Opinião Luzilá Gonçalves Ferreira: A falta que ele nos faz Luzilá Gonçalves Ferreira é doutora em Letras pela Universidade de Paris VII e Membro da Academia Perambucana de Letras

Publicado em: 20/06/2017 07:35 Atualizado em:

Em 1985 ele imaginava que uma “utopiazinha nossa” poderia sim, se realizar. Escrevia: “É hora de passar o Brasil a limpo” (...) E acrescentava: “Para construir a beleza de nação que podemos ser. Havemos de ser! Para tanto é indispensável impedir o passado de construir o futuro, o futuro, quero dizer, tirar da gente que nos regeu e infelicitou através dos séculos, o poder de continuar conformando-deformando nosso destino.” Darcy Ribeiro escreveu essas palavras num livro intitulado Aos trancos e barrancos, como o Brasil deu no que deu, um longo e extraordinário, bem documentado, sério e muitas vezes gaiato relato de nossos feitos e defeitos, ano por ano, desde 1900, governo de Campos Sales, um “campineiro reacionário, bem falante e bonachão” que implantou a estrutura de poder da Repúbica Velha, até 1980. Desde então a gente que nos infelicitou, lembra Darcy, só faz lucrar e enricar, um “desfazimento espantoso de povos pelos genocídio e pelo etnocidio”, milhões de índios, de negros que se juntaram aos escravos modernos e formaram este “povão mestiço na carne e na alma em busca de seu destino”.
Vez em quando a TV Cultura reapresenta a figura querida, forte e comovente desse educador, etnólogo, sociólogo, político, escritor, poeta, acadêmico, sempre inquieto, se reinventado, se construindo o personagem que tantos de nós quereríamos ser. No final da vida, doente terminal ele foge do hospital, com a ajuda de amigos, para poder escrever seu último livro, um dos mais completos e lúcidos retratos do pais, suas vitórias e, ai de nós, mazelas. Para a juventude da Universidade de Brasilia, que ele ajudou a fundar com o grande brasileiro que foi Anisio Teixeira, ele teve palavras de carinho e incentivo, numa espécie de confissão comovida e bem humorada, que mesclava testemunho e exortação.

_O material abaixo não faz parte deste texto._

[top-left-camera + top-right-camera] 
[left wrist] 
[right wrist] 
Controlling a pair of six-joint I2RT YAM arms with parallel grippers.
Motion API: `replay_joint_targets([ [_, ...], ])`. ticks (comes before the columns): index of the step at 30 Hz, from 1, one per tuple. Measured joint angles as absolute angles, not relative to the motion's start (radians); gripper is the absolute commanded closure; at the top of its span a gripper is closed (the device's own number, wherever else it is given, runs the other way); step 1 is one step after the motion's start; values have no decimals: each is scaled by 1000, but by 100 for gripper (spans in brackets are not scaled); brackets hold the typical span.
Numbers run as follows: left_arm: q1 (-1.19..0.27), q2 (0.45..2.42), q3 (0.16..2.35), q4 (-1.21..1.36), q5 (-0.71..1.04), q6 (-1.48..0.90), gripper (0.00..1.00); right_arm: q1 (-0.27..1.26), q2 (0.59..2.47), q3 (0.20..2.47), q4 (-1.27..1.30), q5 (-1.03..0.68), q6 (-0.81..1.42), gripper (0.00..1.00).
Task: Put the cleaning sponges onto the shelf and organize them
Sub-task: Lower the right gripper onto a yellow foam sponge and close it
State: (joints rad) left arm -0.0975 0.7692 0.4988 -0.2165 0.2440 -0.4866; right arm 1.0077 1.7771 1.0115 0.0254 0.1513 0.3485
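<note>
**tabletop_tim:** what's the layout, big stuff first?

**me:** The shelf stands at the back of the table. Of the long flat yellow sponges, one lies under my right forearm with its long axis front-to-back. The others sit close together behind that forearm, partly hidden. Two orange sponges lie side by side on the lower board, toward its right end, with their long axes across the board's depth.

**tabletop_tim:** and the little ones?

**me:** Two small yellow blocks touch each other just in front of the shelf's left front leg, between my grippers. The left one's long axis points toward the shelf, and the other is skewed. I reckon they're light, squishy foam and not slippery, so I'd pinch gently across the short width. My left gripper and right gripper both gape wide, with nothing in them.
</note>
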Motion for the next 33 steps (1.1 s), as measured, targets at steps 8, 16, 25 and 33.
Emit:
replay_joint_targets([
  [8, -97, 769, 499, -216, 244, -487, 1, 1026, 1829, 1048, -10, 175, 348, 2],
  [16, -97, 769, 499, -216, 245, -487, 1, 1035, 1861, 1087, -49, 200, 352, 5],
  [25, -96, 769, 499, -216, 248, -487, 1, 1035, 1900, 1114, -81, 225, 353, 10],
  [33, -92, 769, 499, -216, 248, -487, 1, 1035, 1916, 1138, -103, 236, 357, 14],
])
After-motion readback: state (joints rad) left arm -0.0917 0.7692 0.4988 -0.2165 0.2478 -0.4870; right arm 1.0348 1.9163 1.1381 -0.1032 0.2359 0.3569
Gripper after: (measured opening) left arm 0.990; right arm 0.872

Falava da doença que o vencia, pedia que continuassem a crer. Afirmava: “Só há duas opções nesta vida:  se resignar ou se indignar, eu não vou me resignar nunca”. Confessava-se exausto de viver, ‘mais querendo mais, mais amor, mais travessuras.” Em livro de memórias publicado pela Companhia das Letras ele escreveu: “Vivi sempre pregando, lutando como um cruzado pelas causas que comovem, Elas são muitas demais: a salvação dos índios, a escolarização das crianças, a reforma agrária. Na verdade somei mais fracassos que vitórias em minhas lutas, mas isso não importa. Horrível seria ter ficado ao lado dos que me venceram nessas batalhas.”  Darcy nos deixou há muitos anos, mas esta sua afirmação continua válida, diante de nosso quadro político atual: “O povo brasileiro está órfão. É um corpo sem cabeça.” E aquelas palavras no prefácio de Aos trancos e barrancos ainda soam como uma chamada: “É hora de passar o Brasil a limpo”.